* PROBLEM DETAILS: All lines in the data that hold the word "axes" need copying.
(RECORDED INFORMATION)
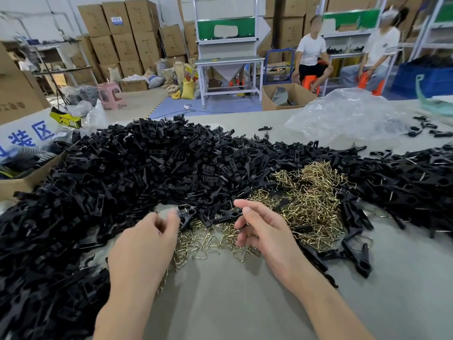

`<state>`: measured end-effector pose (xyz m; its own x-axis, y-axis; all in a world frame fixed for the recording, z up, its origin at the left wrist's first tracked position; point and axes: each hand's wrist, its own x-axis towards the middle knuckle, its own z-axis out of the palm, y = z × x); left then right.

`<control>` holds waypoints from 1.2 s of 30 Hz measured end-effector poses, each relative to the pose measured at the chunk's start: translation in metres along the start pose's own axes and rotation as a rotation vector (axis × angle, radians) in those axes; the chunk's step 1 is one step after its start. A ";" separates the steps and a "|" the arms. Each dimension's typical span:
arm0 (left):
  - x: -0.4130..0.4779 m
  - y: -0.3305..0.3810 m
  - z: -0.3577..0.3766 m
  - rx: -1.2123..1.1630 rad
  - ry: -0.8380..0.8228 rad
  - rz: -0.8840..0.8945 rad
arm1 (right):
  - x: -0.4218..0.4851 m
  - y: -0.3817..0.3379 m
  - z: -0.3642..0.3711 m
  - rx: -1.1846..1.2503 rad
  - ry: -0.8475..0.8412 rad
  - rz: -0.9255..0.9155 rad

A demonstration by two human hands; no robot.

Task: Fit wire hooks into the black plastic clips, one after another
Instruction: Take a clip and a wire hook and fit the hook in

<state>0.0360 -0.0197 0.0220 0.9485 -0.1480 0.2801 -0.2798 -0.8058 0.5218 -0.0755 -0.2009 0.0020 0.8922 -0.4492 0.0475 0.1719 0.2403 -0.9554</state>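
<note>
Grey table [225,303], clip heap [122,173], cartons [127,33] beyond.

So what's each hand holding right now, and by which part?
Left hand pinches a black plastic clip by one end. Right hand: curled fingers over the brass-coloured wire hooks; any hold cannot be told.

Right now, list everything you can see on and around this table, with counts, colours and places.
black clips: uncountable heap, black, across the table
wire hooks: heap, brass-coloured, centre, beyond the hands
plastic bag: one, clear, table's far right
table: one, grey-beige, under everything
cardboard boxes: many, brown, stacked at the back
stool: one, pink, floor left
seated people: two, white tops, back right
left hand: one, near centre, pinching a single clip
right hand: one, near centre, fingers curled, contents unclear
</note>
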 end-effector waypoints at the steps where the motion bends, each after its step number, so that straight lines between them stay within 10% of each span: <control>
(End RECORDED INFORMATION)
* TASK RESPONSE:
`<state>`: measured end-effector pose (xyz m; its own x-axis, y-axis; all in a world frame fixed for the recording, z up, its origin at the left wrist's first tracked position; point and axes: each hand's wrist, its own x-axis towards the middle knuckle, its own z-axis out of the palm, y = z × x); left then right.
`<control>` holds waypoints from 1.2 s of 30 Hz measured end-effector poses, each relative to the pose measured at the chunk's start: translation in metres along the start pose's own axes and rotation as a rotation vector (axis × angle, radians) in those axes; the chunk's step 1 is one step after its start. A ";" separates the steps and a "|" the arms. Each dimension's typical span:

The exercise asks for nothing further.